TORONTO: Timminco Ltd. and its Becancour Silicon subsidiary have received a commitment for US$4.25 million to fund the insolvent specialty metal producers’ operations while they restructure under court protection from creditors.
The proposed lender, QSI Partners Ltd., will have an exclusive right until Jan. 31 to negotiate a “stalking horse” bid for Timminco’s business and assets – including partial ownership in the Quebec Silicon Limited Partnership.
Quebec Silicon LP, which isn’t included in Timminco’s court-supervised restructuring, is 51% owned by Dow Corning and 49% by Becancour Silicon.
A stalking horse bid is intended to attract other bidders, in an effort to get the highest price for an insolvent company’s assets.

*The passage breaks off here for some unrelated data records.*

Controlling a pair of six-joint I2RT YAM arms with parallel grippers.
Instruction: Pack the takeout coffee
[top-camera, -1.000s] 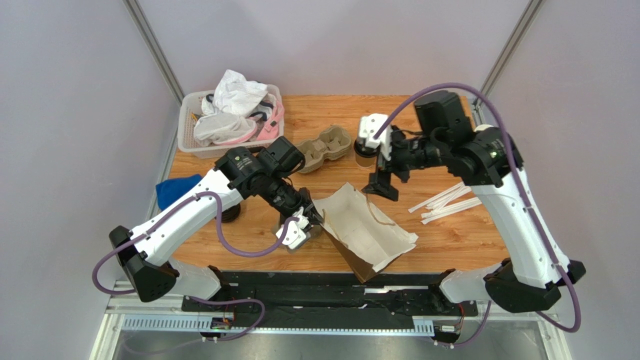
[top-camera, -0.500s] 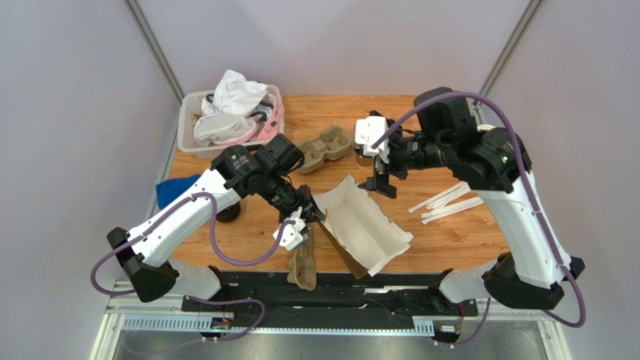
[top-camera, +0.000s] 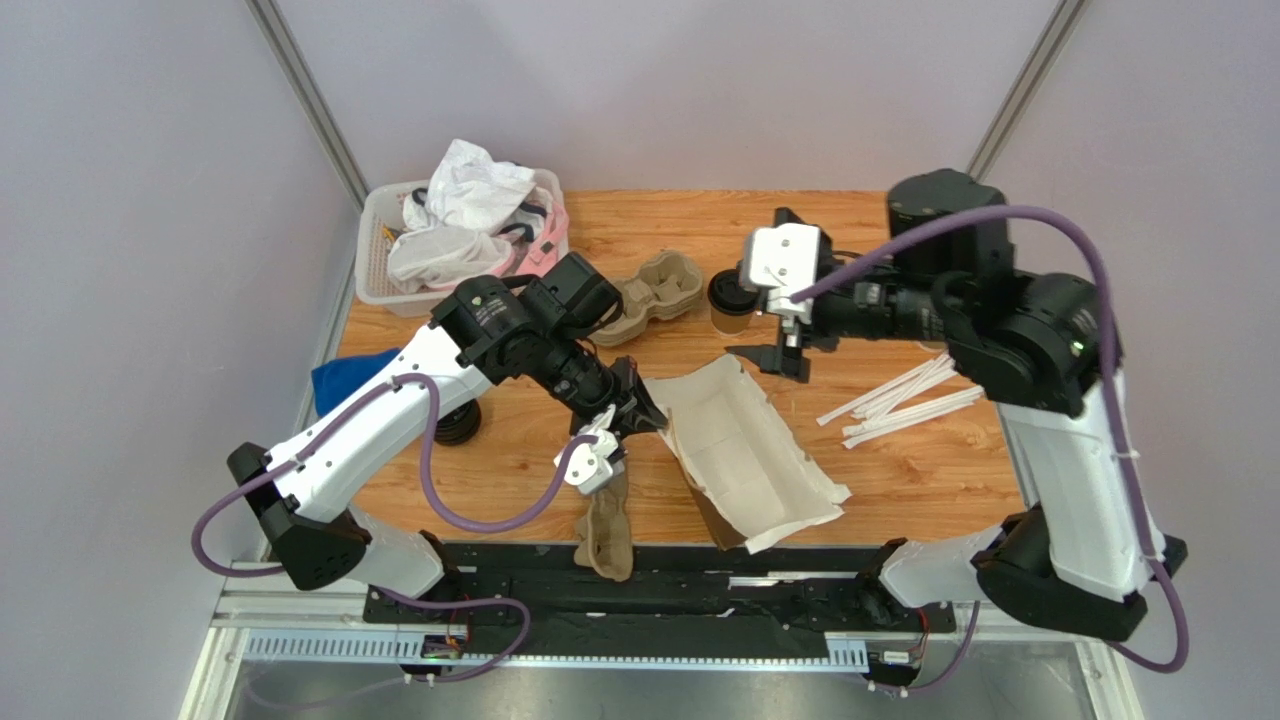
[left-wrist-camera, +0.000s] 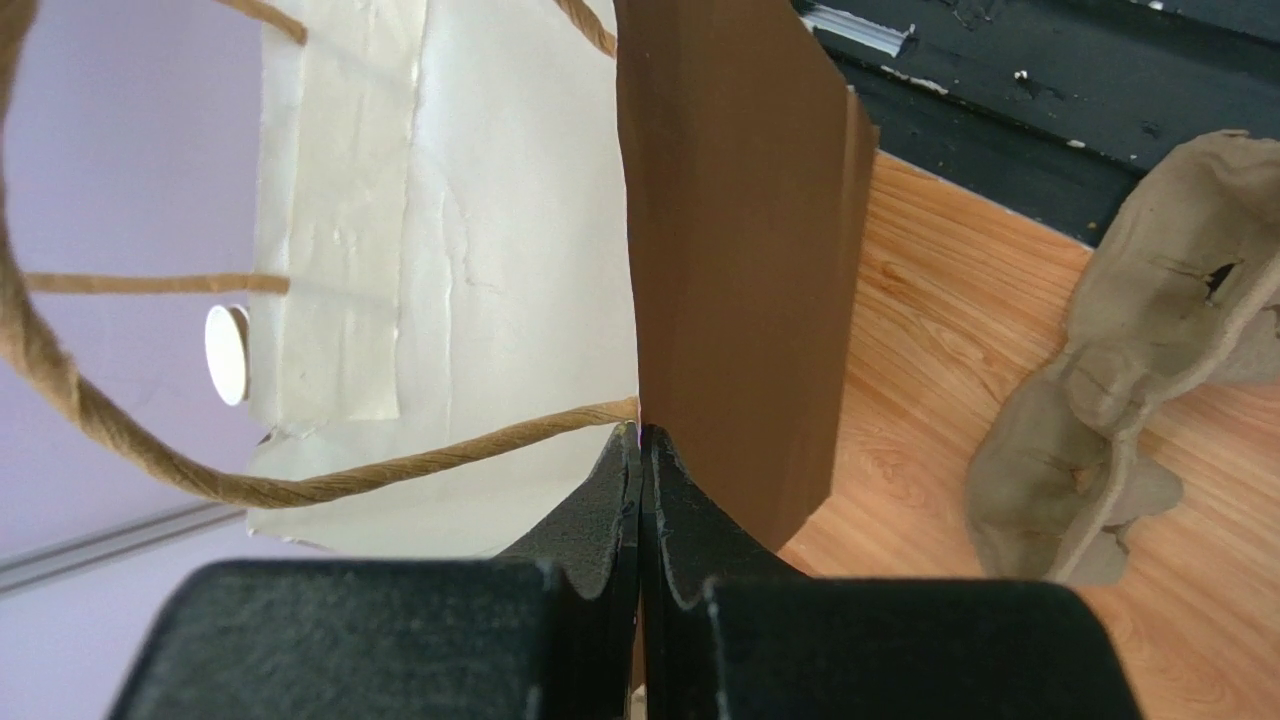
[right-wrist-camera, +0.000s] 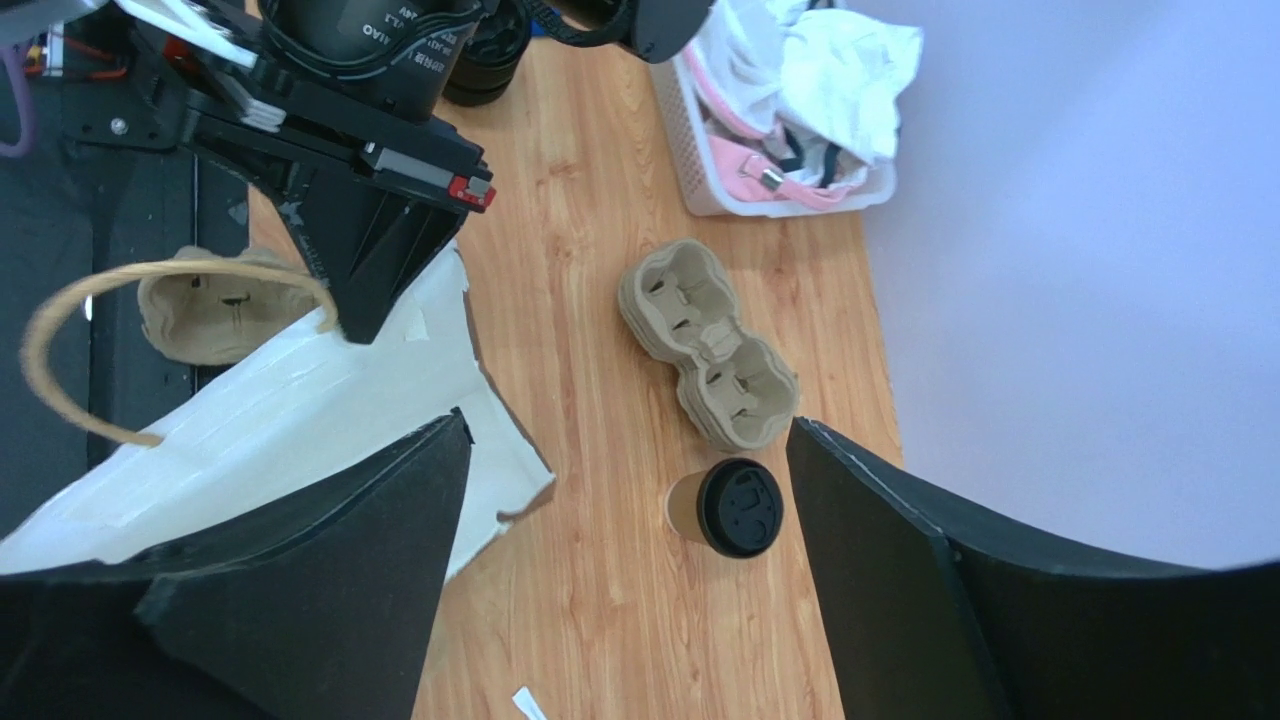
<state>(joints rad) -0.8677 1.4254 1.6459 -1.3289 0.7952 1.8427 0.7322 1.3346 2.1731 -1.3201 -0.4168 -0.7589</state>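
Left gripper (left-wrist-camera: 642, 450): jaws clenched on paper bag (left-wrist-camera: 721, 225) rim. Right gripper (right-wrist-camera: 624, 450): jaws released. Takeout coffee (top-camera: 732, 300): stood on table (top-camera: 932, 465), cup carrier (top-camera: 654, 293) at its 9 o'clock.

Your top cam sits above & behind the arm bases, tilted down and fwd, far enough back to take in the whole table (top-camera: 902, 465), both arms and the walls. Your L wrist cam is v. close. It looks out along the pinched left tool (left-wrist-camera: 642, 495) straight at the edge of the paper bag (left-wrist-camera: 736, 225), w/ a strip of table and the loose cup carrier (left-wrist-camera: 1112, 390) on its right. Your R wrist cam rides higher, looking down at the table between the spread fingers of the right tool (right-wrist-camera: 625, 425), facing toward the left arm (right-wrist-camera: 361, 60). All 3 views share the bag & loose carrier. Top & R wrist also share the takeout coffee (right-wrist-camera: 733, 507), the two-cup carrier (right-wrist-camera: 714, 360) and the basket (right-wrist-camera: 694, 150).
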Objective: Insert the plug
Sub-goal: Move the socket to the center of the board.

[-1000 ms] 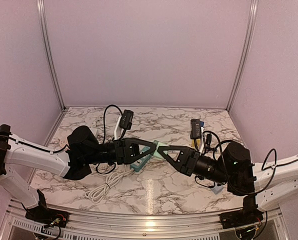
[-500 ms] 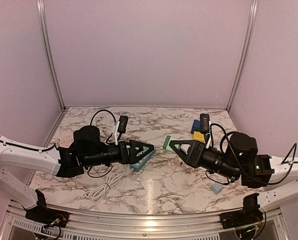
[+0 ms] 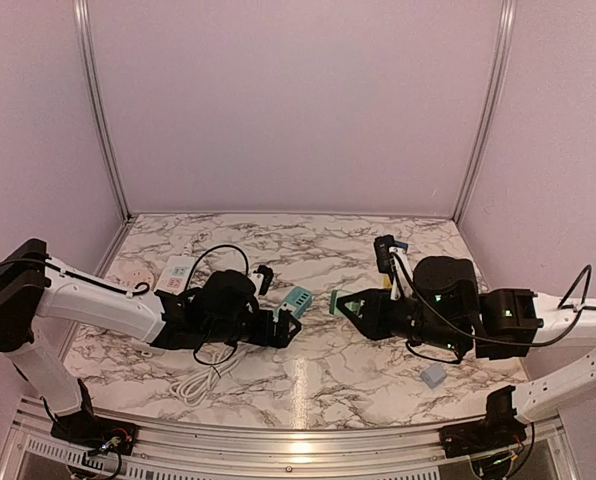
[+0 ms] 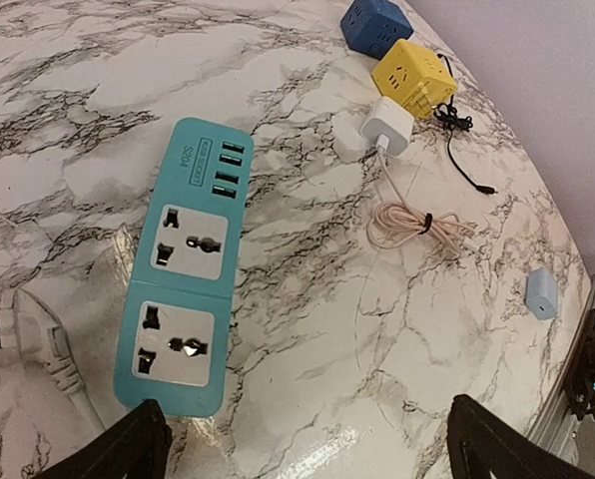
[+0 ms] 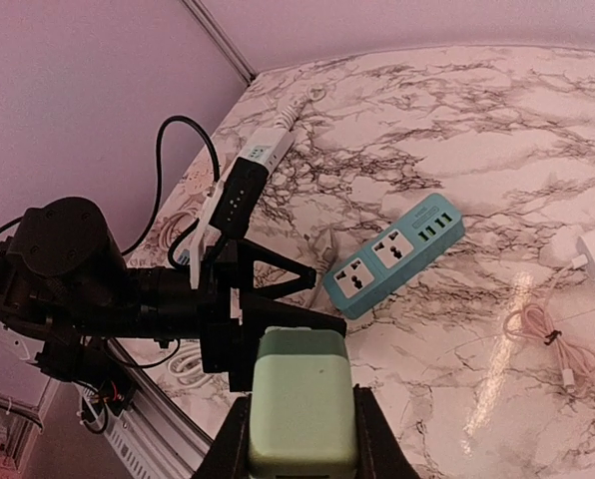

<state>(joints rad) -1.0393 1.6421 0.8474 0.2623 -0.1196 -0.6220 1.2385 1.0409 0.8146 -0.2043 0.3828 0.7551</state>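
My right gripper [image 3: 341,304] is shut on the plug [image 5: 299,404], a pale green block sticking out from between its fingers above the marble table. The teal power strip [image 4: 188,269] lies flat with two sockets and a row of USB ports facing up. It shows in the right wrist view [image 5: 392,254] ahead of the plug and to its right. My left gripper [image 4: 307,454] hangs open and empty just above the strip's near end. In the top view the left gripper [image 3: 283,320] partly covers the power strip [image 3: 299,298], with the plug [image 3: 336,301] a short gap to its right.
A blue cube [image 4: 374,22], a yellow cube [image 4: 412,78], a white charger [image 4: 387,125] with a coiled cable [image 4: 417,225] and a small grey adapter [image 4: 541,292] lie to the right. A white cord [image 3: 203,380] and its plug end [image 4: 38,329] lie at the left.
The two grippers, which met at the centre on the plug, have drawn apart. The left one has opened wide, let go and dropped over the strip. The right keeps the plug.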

Timminco said it’s not obliged to accept QSI’s offer to qualify for the $4.25-million debtor-in-possession facility, or DIP financing, which would get precedence for repayment over other creditors.
Documents filed by the court-appointed monitor when Timminco filed for protection under the Companies’ Creditors Arrangement Act, indicated the company will be down to about $500,000 of cash by the end of January, a seasonally slow month for sales.
The Toronto-based company owed a total of $89 million to its creditors when it sought protection, including $26 million to the Quebec government’s provincial investment agency. Timminco also owes $21.9 million in employee benefits.
Timminco said it will ask the court to extend its creditor protection until April 30 and for approval of a process to market its business to other potential buyers after QSI’s exclusivity period ends.
“We are delighted to have achieved this significant milestone,” Timminco chief executive Douglas Fastuca said in a statement.
“This facility provides the necessary funds to allow us to operate throughout the anticipated duration of the CCAA restructuring process. We can now focus on moving toward a successful outcome to the restructuring, through an open and competitive process.”
“In the meantime, we expect to continue to purchase silicon metal from our Quebec Silicon joint venture and ship product to our customers as planned.”